Sur le deuxième moyen, pris en ses six branches, pareillement énoncé et reproduit :

Attendu qu'il est aussi fait grief à l'arrêt d'avoir refusé de prononcer la résolution judiciaire de vingt-six contrats pour tirages insuffisants ou pilonnages excessifs des oeuvres concernées ;

Attendu qu'il relève que l'éditeur a toujours été en mesure de satisfaire la demande à raison des stocks constitués, et, par l'envoi de relevés réguliers, tenu l'auteur informé de l'état des ventes et des destructions intervenues ; qu'ainsi le moyen tiré de la méconnaissance des articles 1134 et 1315 du Code civil, L. 132-1, L. 132-4, L. 132-10 et L. 132-11 du Code de la propriété intellectuelle, se heurte au pouvoir souverain reconnu aux juges du fond pour décider si les manquements imputés à un contractant sont ou non d'une gravité suffisante pour justifier la résolution du contrat ;

Sur le troisième moyen, pris en ses deux branches, encore énoncé et reproduit :

Attendu qu'il est encore fait grief à l'arrêt de refuser de prononcer la résolution judiciaire des sept contrats correspondant aux sept titres non publiés, malgré les délais contractuels pourtant prévus à cette fin ;

Attendu que l'arrêt relève que ceux-ci n'étaient pas expirés lorsque l'auteur a manifesté par deux lettres à l'éditeur son intention de s'opposer à leur publication, suspendant ainsi les termes convenus, sans que les correspondances précises produites permettent pour autant de retenir une perte définitive de confiance envers lui ; qu'il en résulte que les griefs allégués de méconnaissance des articles 12 du nouveau Code de procédure civile, 1134 et 1184 du Code civil, L. 121-4 et L. 132-12 du Code de la propriété intellectuelle ne sont donc pas davantage encourus ;

Mais sur le quatrième moyen, pris en sa seconde branche :

Vu l'article 1134 du Code civil ;

Attendu que pour condamner M. Y... à remettre à l'éditeur le manuscrit de Julien Y... "En avant par dessus les tombes", l'arrêt énonce que l'article 4 du contrat afférent du 13 mai 1997 "l'auteur déclare avoir conservé un double de son manuscrit et dégage l'éditeur de toute responsabilité en cas de perte, vol ou destruction du document remis" détermine les responsabilités respectives des parties sans laisser nullement présumer une remise effective simultanément à la signature de l'acte, et que l'absence de réponse à la sommation adressée le 24 juin 1999 par l'éditeur à M. Y... contredit une telle prétention ; qu'en statuant ainsi, alors que les termes contractuels rapportés et signés de l'éditeur constituaient une telle présomption à son endroit, et que le silence gardé par l'héritier destinataire de la sommation ne pouvait valoir reconnaissance du bien-fondé de la demande, la cour d'appel a violé le texte susvisé ;

PAR CES MOTIFS, et sans qu'il y ait lieu de statuer sur la première branche du quatrième moyen :

CASSE ET ANNULE, mais uniquement en ce qu'il a condamné M. Y... à remettre à la Librairie A. Fayard le manuscrit de Julien Y... "En avant par dessus les tombes", l'arrêt rendu le 20 décembre 2000, entre les parties, par la cour d'appel de Paris ; remet, en conséquence, quant à ce, la cause et les parties dans l'état où elles se trouvaient avant ledit arrêt et, pour être fait droit, les renvoie devant la cour d'appel de Paris, autrement composée ;

Laisse à chaque partie la charge de ses propres dépens ;

Vu l'article 700 du nouveau Code de procédure civile, rejette la demande de la société Librairie Arthème Fayard.
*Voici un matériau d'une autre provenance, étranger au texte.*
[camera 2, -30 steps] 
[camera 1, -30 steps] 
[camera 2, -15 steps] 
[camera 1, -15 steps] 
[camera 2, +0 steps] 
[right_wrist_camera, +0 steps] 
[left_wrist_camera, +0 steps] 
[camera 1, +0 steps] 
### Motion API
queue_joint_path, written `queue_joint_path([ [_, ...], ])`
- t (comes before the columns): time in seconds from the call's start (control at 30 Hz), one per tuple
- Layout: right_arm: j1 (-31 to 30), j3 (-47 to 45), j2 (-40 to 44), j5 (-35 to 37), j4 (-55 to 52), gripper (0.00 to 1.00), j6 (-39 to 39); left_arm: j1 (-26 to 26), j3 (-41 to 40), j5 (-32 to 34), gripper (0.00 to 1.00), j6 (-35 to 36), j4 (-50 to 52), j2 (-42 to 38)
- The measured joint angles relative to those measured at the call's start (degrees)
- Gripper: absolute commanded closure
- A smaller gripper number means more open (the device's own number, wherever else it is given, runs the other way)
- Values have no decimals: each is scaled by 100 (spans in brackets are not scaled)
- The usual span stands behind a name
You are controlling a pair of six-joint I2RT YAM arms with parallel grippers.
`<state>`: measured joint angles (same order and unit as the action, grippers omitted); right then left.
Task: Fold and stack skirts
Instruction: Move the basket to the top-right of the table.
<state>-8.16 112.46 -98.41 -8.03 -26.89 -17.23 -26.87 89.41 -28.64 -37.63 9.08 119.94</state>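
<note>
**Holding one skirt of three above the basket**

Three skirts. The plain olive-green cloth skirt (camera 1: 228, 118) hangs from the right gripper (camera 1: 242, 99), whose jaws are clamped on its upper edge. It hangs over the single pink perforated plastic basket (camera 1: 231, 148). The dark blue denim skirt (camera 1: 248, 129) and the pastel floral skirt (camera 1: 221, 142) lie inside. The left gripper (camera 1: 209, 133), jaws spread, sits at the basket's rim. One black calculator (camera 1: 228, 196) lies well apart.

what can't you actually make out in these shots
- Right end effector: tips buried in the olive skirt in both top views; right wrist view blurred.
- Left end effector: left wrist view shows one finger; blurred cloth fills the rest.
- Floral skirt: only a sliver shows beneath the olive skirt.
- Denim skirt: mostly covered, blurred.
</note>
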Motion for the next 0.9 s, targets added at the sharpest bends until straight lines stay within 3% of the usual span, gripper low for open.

Dit que sur les diligences du procureur général près la Cour de Cassation, le présent arrêt sera transmis pour être transcrit en marge ou à la suite de l'arrêt partiellement cassé ;

Ainsi fait et jugé par la Cour de Cassation, Première chambre civile, et prononcé par le président en son audience publique du trois février deux mille quatre.